* [Exercise brief] Once the images are removed, set down everything else in the listing below exactly.
----
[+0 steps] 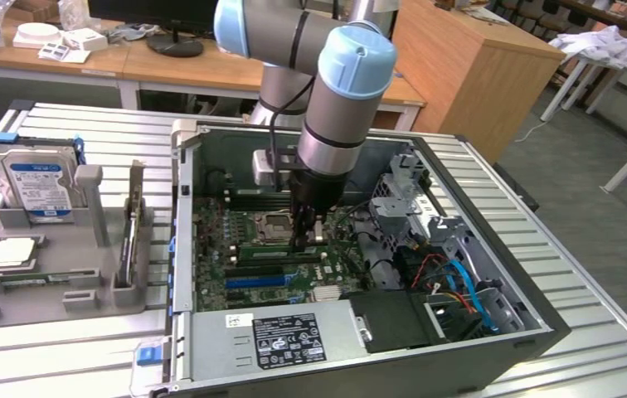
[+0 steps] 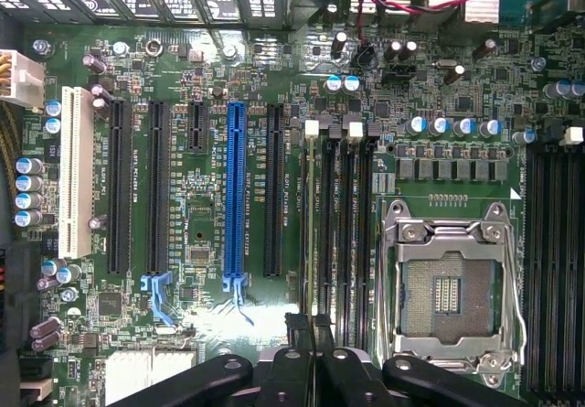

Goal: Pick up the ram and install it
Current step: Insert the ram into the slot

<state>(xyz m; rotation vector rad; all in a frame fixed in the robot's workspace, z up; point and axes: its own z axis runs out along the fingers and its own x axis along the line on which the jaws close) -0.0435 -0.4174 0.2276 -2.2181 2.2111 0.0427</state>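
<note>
First, off the arm: arm bent down into open computer case, claw low over motherboard, at one end of the memory slots and just beside the bare processor socket. Hemmed in on the exterior view's right by drive cage and loose cables; power supply along the near wall. Case side off, board open from above. Well apart, outside the case at the exterior view's left, grey rack on slatted table, with hard drive upright, square silver chip lying flat and thin long board on edge.

Then from the wrist: fingertips pressed together over the slot ends, socket close on one side, blue card slot on the other. Small round capacitors past the far slot ends. Cannot place the ram for certain: pinched between the tips, seated in a slot beneath them, or standing as that board in the rack.
</note>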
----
* [Solution to the problem]
[+0 steps] 
[+0 steps] 

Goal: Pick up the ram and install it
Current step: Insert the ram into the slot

<state>(xyz m; rotation vector rad; all in a frame fixed in the robot's workspace, z up; point and axes: its own z axis runs out along the fingers and its own x axis along the line on which the jaws close) -0.0435 -0.4174 0.2276 -2.2181 2.2111 0.0427</state>
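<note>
First, off the arm: arm bent down into open computer case, claw low over motherboard, at one end of the memory slots and just beside the bare processor socket. Hemmed in on the exterior view's right by drive cage and loose cables; power supply along the near wall. Case side off, board open from above. Well apart, outside the case at the exterior view's left, grey rack on slatted table, with hard drive upright, square silver chip lying flat and thin long board on edge.

Then from the wrist: fingertips pressed together over the slot ends, socket close on one side, blue card slot on the other. Small round capacitors past the far slot ends. Cannot place the ram for certain: pinched between the tips, seated in a slot beneath them, or standing as that board in the rack.
</note>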

Nothing further remains to be added to the answer.